Ship It!: A Practical Guide to Successful Software Projects, Jared Richardson, William Gwaltney Jr. Pragmatic Bookshelf. (Book Review)

If you are familiar with the “The Pragmatic Programmer”(written by Andy Hunt and Dave Thomas) then you will probably recognise the Pragmatic Bookshelf series of books, set up by Hunt and Thomas, in which Ship It! is included. This series of books sets itself apart by emphasising the practical aspects of delivering software, and also doing it well.

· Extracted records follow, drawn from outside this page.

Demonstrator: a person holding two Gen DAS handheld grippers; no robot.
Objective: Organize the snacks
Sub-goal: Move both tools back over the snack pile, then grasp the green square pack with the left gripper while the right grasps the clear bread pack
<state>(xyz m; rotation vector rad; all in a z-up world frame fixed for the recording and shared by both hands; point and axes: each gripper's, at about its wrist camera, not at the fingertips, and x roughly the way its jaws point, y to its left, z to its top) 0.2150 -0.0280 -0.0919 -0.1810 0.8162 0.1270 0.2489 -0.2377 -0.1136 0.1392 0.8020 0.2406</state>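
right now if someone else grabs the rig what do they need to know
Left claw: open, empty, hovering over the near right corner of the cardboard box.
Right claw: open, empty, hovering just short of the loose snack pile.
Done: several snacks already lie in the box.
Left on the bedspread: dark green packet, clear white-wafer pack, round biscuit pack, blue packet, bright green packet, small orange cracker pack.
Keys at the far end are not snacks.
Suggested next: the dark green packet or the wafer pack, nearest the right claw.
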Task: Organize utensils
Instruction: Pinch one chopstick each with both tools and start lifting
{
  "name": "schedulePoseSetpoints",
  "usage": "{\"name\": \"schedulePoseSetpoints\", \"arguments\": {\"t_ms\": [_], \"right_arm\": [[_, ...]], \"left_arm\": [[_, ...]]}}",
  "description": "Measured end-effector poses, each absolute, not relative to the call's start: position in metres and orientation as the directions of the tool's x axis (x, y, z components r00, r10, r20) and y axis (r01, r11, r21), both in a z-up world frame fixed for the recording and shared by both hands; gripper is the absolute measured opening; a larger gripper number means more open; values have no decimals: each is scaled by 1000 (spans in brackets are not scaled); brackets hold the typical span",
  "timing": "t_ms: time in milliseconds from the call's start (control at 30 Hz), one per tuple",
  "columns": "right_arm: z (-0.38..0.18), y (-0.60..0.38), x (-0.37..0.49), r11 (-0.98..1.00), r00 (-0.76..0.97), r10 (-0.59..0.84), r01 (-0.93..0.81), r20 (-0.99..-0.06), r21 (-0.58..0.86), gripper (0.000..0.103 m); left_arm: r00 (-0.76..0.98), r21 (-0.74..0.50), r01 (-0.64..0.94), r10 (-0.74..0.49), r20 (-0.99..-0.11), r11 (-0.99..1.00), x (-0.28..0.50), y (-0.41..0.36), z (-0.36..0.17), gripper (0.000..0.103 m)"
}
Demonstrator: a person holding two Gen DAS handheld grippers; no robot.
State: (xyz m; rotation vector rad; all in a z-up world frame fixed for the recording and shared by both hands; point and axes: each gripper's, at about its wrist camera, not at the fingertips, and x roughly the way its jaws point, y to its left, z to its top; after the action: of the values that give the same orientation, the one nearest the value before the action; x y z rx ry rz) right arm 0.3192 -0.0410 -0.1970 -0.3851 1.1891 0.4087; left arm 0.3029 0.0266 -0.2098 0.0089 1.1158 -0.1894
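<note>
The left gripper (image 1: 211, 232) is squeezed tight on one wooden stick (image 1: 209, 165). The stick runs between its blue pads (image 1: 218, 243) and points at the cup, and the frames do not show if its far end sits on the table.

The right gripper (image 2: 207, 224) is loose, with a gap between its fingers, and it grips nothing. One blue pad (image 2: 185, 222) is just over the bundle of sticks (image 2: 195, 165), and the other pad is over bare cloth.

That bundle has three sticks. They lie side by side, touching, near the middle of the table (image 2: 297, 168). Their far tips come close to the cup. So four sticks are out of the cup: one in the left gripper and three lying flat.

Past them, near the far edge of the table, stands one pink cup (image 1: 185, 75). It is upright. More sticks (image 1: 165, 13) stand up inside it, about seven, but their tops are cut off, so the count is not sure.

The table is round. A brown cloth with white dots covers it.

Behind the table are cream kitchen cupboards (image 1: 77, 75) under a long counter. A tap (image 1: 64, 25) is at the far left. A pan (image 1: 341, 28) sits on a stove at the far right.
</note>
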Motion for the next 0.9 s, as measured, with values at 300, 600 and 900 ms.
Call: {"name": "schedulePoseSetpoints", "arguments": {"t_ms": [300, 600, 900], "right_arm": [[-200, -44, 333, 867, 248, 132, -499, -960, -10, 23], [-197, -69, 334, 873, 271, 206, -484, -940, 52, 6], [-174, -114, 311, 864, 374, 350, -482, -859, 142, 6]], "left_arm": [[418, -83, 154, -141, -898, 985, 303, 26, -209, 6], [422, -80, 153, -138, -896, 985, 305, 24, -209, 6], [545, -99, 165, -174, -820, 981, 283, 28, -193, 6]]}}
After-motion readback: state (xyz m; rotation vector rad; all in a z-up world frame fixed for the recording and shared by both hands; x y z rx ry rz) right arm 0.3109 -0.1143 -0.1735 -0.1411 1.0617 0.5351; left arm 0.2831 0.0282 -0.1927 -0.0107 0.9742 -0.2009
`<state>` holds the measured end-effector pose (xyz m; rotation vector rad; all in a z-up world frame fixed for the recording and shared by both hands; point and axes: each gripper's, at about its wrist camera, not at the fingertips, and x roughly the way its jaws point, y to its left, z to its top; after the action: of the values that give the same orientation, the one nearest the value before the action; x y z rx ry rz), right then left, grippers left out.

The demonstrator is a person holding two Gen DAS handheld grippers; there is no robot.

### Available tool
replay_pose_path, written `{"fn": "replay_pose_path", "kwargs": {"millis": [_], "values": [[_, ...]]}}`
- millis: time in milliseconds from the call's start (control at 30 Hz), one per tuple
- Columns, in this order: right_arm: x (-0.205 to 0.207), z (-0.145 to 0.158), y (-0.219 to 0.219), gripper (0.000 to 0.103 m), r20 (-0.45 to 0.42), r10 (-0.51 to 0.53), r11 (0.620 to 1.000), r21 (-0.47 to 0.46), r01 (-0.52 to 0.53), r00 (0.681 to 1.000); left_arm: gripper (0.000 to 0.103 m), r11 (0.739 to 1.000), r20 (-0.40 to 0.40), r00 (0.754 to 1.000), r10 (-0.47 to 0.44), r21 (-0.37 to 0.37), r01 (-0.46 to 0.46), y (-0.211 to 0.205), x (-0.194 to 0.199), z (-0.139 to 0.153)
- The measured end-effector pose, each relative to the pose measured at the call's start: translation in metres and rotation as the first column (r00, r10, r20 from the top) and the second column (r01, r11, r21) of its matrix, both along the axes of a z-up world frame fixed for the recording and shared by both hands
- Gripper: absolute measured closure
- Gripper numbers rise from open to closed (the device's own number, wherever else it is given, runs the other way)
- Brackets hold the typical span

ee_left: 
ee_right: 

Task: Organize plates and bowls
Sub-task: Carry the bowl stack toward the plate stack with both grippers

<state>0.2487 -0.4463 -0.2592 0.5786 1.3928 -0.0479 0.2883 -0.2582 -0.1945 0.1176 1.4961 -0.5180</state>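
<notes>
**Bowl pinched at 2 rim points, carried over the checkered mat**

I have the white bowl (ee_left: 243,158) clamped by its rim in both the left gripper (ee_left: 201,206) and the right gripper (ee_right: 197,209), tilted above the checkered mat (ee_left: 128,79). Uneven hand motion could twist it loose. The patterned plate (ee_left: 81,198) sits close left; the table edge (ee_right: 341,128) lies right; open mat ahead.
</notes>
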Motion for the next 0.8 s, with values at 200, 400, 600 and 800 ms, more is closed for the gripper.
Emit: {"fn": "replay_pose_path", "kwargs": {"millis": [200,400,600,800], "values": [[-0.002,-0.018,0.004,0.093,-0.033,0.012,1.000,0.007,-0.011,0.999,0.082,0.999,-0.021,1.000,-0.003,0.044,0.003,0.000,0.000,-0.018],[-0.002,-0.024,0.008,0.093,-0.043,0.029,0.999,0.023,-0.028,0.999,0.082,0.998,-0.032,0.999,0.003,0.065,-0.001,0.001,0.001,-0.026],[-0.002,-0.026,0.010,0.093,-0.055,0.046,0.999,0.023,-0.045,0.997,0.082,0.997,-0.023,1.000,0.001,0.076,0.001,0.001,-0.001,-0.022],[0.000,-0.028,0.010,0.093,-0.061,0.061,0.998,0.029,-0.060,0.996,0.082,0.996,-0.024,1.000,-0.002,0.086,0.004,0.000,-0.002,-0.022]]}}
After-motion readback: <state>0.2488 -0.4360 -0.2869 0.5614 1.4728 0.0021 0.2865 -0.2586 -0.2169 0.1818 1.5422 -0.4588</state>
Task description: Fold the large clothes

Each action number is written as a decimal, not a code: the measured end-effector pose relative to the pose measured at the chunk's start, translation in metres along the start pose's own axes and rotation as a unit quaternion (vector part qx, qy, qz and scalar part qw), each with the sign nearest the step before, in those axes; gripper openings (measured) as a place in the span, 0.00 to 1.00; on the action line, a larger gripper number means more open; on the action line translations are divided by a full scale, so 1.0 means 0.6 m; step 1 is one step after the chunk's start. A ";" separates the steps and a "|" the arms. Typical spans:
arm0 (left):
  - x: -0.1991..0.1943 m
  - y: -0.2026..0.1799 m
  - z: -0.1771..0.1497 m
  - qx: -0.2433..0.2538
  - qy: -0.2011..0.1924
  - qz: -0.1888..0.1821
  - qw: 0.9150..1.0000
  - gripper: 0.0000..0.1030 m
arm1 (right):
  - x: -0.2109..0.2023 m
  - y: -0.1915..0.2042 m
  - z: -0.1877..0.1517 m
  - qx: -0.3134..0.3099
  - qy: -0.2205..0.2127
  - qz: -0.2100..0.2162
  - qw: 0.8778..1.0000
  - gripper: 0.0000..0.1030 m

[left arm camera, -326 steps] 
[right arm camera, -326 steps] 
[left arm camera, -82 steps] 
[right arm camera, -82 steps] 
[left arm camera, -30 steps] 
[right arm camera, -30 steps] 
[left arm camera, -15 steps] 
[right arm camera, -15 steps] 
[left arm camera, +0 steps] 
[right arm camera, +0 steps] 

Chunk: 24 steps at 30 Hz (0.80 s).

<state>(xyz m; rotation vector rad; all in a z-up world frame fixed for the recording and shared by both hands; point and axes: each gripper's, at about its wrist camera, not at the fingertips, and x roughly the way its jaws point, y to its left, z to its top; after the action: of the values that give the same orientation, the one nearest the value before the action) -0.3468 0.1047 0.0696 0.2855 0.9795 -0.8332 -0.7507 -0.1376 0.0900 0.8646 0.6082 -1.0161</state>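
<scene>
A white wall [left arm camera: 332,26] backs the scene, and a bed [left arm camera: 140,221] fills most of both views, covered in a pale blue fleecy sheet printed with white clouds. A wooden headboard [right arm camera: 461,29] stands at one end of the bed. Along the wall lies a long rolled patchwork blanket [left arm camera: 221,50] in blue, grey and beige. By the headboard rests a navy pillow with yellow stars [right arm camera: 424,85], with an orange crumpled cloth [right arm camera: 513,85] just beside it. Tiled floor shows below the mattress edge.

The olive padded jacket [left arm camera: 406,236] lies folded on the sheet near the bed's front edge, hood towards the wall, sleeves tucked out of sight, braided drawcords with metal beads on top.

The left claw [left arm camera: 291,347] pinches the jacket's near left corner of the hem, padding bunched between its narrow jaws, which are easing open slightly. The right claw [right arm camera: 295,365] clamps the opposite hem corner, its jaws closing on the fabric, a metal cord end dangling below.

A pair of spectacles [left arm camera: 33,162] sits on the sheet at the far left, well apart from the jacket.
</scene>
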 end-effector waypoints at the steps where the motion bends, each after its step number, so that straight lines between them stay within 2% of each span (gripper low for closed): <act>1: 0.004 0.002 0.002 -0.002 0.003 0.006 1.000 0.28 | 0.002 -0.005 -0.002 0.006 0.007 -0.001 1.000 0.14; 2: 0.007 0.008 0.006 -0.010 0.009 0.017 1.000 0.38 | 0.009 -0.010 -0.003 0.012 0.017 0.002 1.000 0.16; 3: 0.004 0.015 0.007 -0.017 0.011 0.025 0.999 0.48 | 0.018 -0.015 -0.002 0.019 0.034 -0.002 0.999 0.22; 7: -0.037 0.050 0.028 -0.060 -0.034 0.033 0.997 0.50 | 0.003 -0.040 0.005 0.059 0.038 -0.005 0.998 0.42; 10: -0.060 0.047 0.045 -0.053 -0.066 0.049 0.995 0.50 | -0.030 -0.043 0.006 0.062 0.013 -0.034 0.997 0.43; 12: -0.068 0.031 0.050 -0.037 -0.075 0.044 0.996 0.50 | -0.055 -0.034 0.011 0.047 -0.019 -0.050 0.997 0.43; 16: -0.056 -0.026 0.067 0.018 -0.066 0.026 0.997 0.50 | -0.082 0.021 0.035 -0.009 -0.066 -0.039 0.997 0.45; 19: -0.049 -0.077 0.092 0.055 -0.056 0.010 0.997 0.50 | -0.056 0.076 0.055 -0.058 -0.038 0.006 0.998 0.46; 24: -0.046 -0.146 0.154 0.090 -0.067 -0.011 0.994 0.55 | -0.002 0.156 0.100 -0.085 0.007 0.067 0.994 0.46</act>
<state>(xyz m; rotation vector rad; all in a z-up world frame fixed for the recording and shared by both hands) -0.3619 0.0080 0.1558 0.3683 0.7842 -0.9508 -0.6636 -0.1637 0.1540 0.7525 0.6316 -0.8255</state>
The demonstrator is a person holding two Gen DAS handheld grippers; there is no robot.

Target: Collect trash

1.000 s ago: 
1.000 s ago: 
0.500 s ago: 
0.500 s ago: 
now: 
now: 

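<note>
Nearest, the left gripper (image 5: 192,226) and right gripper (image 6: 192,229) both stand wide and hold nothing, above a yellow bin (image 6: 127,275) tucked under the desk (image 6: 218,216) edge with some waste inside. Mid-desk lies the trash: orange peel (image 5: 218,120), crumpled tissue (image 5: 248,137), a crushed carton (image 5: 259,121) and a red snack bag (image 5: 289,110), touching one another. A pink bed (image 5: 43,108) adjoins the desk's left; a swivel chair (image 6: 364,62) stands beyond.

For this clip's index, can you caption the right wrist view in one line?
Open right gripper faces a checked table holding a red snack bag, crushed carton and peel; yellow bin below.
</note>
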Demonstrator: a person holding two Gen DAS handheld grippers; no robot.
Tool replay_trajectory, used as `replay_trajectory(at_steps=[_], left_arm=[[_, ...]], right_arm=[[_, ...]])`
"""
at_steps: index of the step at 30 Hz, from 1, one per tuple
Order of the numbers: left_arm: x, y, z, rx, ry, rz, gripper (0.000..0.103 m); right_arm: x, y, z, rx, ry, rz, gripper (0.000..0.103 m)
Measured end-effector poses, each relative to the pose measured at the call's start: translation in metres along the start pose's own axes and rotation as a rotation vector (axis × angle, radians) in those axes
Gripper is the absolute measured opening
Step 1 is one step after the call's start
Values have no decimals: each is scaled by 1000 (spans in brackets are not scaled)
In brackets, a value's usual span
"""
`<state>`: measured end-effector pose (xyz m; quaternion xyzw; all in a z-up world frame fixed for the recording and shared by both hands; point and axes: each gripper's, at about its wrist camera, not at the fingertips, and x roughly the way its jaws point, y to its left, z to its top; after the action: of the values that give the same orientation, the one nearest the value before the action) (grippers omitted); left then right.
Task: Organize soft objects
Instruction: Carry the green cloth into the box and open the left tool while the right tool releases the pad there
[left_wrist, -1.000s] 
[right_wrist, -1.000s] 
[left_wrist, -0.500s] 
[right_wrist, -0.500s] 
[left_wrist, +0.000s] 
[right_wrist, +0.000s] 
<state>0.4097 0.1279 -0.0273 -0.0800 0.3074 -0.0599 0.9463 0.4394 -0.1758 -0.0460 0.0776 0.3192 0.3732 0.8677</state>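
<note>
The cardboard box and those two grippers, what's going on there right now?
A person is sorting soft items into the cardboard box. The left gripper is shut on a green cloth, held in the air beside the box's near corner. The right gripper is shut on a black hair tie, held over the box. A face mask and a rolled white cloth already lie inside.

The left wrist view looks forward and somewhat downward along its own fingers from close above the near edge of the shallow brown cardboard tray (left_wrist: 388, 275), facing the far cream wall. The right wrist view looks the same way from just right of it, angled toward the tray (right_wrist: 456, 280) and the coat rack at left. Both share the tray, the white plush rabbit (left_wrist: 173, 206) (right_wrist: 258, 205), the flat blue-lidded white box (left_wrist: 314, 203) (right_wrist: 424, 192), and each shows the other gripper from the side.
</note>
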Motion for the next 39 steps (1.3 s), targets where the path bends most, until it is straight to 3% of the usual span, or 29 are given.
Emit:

The book is split into the following chapters:
  • Introduction
  • Tools and Infrastructure
  • Pragmatic Project Techniques
  • Tracer Bullet Development
  • Common Problems and How to Fix Them
From the very first chapter, the authors make it clear ‘Ship It!’ is not another methodology, “There is no single, right way to develop software. There are a lot of wrong ways…”. Instead, they have gathered together the ‘best’ bits’ of various styles and methodologies they have been directly involved with, and combined them into a practical approach with the focus on delivering a project. The authors do not expect you to necessarily implement everything they suggest all at once. Adopt one or two at time and determine if they work in your environment. This practical stance is reinforced throughout the book. A selection of the topics examined can be broadly listed as follows:
  • Use source control (for anything you want to keep)
  • Automate your build (one click)
  • Use continuous integration
  • Track issues and features
  • Write tests and automate them
  • Use mocking
  • Build end-to-end stubbed systems (Tracer Bullet Development)
  • Build teams and foster communication

It is easy to read and feels fresh. As another reviewer pointed out, “It's a rare book that speaks convincingly to both developers and managers, but this one does a good job”. There is a definite emphasis on the positive; it is about how to make projects succeed rather than a post-mortem of why they fail. The chapter “Common Problems and How to Fix Them” is a gem, with practical advice for developers, managers and customers.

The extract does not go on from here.